TASK PROMPT: Below are some records; print every one of them exactly.

[Collected data entries]

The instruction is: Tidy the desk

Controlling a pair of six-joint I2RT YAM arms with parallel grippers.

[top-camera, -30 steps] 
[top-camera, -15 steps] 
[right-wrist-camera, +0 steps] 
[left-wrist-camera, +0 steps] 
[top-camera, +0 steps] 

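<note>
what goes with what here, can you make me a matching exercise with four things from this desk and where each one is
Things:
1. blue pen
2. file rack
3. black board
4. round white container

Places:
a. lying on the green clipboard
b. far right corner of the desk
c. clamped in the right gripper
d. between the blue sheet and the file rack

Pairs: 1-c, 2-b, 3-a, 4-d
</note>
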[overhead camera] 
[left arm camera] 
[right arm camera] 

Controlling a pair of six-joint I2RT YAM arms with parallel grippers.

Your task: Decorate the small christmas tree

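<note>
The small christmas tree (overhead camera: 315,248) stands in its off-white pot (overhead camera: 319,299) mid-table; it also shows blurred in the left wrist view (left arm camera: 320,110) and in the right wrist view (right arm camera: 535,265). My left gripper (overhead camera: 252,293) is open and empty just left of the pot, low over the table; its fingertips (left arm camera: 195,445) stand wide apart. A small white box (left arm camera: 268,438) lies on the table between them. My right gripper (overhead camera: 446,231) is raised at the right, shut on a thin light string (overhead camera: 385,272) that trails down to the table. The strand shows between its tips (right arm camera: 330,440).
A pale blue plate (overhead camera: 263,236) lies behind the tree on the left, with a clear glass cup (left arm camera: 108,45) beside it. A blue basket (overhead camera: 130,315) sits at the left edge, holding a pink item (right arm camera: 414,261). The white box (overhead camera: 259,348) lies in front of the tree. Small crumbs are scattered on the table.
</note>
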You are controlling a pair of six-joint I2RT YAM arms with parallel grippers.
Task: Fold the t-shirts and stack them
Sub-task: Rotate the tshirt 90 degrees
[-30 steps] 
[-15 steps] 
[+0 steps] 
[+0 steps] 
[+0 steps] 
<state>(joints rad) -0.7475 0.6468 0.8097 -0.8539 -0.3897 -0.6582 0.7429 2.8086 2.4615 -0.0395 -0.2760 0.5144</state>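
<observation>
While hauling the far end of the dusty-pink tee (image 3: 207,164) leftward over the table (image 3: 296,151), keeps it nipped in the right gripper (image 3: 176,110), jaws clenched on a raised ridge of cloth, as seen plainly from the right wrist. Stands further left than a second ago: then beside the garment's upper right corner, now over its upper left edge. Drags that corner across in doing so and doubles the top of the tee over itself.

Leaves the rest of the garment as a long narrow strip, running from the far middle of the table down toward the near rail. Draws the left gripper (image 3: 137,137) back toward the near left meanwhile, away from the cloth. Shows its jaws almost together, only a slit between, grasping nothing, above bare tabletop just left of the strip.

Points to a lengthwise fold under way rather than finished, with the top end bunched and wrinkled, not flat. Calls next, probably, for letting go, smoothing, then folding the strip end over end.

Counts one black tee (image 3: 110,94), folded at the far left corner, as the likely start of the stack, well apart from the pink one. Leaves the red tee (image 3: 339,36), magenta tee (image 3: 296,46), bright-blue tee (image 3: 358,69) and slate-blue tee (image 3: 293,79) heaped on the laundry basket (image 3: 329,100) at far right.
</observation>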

TASK SOLUTION:
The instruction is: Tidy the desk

Controlling a pair of six-joint I2RT YAM arms with parallel grippers.

[top-camera, -30 steps] 
[top-camera, -15 steps] 
[right-wrist-camera, +0 steps] 
[left-wrist-camera, +0 steps] 
[top-camera, +0 steps] 

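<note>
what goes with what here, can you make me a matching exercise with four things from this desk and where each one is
Things:
1. blue pen
2. file rack
3. black board
4. round white container

Places:
a. lying on the green clipboard
b. far right corner of the desk
c. clamped in the right gripper
d. between the blue sheet and the file rack

Pairs: 1-c, 2-b, 3-a, 4-d
</note>
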[overhead camera] 
[left arm camera] 
[right arm camera] 

Controlling a pair of six-joint I2RT YAM arms with parallel grippers.

Your task: Decorate the small christmas tree

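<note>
The small christmas tree (overhead camera: 315,248) stands in its off-white pot (overhead camera: 319,299) mid-table; it also shows blurred in the left wrist view (left arm camera: 320,110) and in the right wrist view (right arm camera: 535,265). My left gripper (overhead camera: 252,293) is open and empty just left of the pot, low over the table; its fingertips (left arm camera: 195,445) stand wide apart. A small white box (left arm camera: 268,438) lies on the table between them. My right gripper (overhead camera: 446,231) is raised at the right, shut on a thin light string (overhead camera: 385,272) that trails down to the table. The strand shows between its tips (right arm camera: 330,440).
A pale blue plate (overhead camera: 263,236) lies behind the tree on the left, with a clear glass cup (left arm camera: 108,45) beside it. A blue basket (overhead camera: 130,315) sits at the left edge, holding a pink item (right arm camera: 414,261). The white box (overhead camera: 259,348) lies in front of the tree. Small crumbs are scattered on the table.
</note>
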You are controlling a pair of six-joint I2RT YAM arms with parallel grippers.
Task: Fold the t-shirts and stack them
Sub-task: Rotate the tshirt 90 degrees
[-30 steps] 
[-15 steps] 
[+0 steps] 
[+0 steps] 
[+0 steps] 
<state>(joints rad) -0.7475 0.6468 0.8097 -0.8539 -0.3897 -0.6582 0.7429 2.8086 2.4615 -0.0395 -0.2760 0.5144</state>
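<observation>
While hauling the far end of the dusty-pink tee (image 3: 207,164) leftward over the table (image 3: 296,151), keeps it nipped in the right gripper (image 3: 176,110), jaws clenched on a raised ridge of cloth, as seen plainly from the right wrist. Stands further left than a second ago: then beside the garment's upper right corner, now over its upper left edge. Drags that corner across in doing so and doubles the top of the tee over itself.

Leaves the rest of the garment as a long narrow strip, running from the far middle of the table down toward the near rail. Draws the left gripper (image 3: 137,137) back toward the near left meanwhile, away from the cloth. Shows its jaws almost together, only a slit between, grasping nothing, above bare tabletop just left of the strip.

Points to a lengthwise fold under way rather than finished, with the top end bunched and wrinkled, not flat. Calls next, probably, for letting go, smoothing, then folding the strip end over end.

Counts one black tee (image 3: 110,94), folded at the far left corner, as the likely start of the stack, well apart from the pink one. Leaves the red tee (image 3: 339,36), magenta tee (image 3: 296,46), bright-blue tee (image 3: 358,69) and slate-blue tee (image 3: 293,79) heaped on the laundry basket (image 3: 329,100) at far right.
</observation>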

No more output is required.